At the level of contracting between purchasers and providers there are several differing medical roles. It is essential that doctors and other clinicians are involved in the process [8]. This involvement includes a mixture of roles as individuals, specialty representative, Clinical Director or Medical Director. The specific role which has not been covered in this paper is with regard to clinical advice to purchasers including GP fundholders. Providers must ensure that purchasers have access to clinical advice from consultants and other professionals in provider units. Purchasers can go to any source they choose to, for advice. This is increasingly coming from the regional and national levels. However, contracting is now so fundamental to the NHS that it is worth highlighting the medical role in contracting. This medical role is:

Determining capacity and case mix;

Identifying new opportunities, clinical developments

and changes in volume;

Agreeing referral and activity guidelines (and

protocols);

Preparing service profiles and contract specifications;

Addressing clinical concerns of all GPs;

Monitoring contract performance;

Contract review with DHAS and GPFHs.

Central management

Central management is the function of the NHS Executive and the new `Regional Offices'. It has been identified that central management must support three important responsibilities of doctors and other clinicians, namely: to provide the best possible care to individual patients, to consider the wider interests of the communities in which they work, and to make the most effective use of resources. NHS central management will be responsible for building on the work of RHAs in developing networks and mechanisms to assist the four programmes central to this process namely; the research and development strategy; the development of clinical audit programmes; the development of service specifications and outcome measures for contracts; and continuing professional education.

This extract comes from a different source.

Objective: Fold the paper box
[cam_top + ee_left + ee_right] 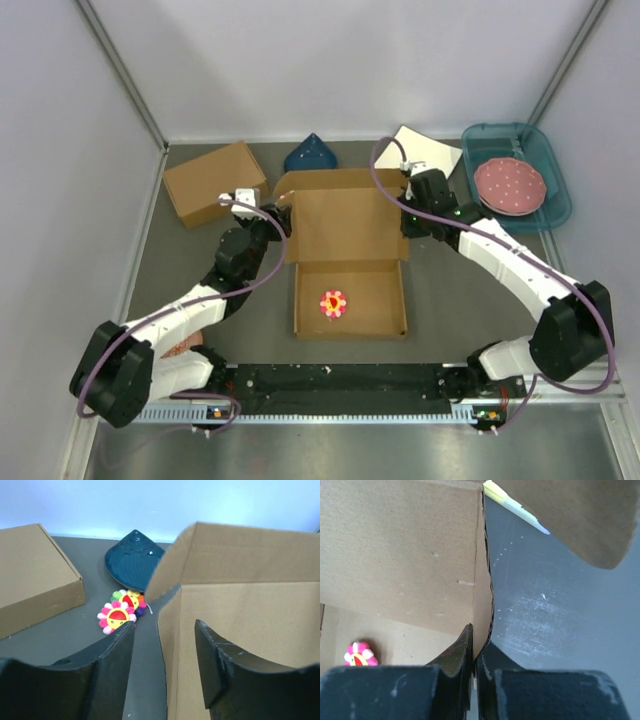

There are thus going to be continued regional and national managerial functions which require medical expertise. These could be produced by two separate but equally credible routes. The first is through regional/ national management structures.

In the new NHS management structures these `central' management functions are preserved. How they will be organized to reflect not only the new Regional Offices but also the needs of Trusts is being discussed. If consultants are working outside the Trust in this capacity for significant periods the subject of pay back to the Trust is becoming one which is increasingly discussed.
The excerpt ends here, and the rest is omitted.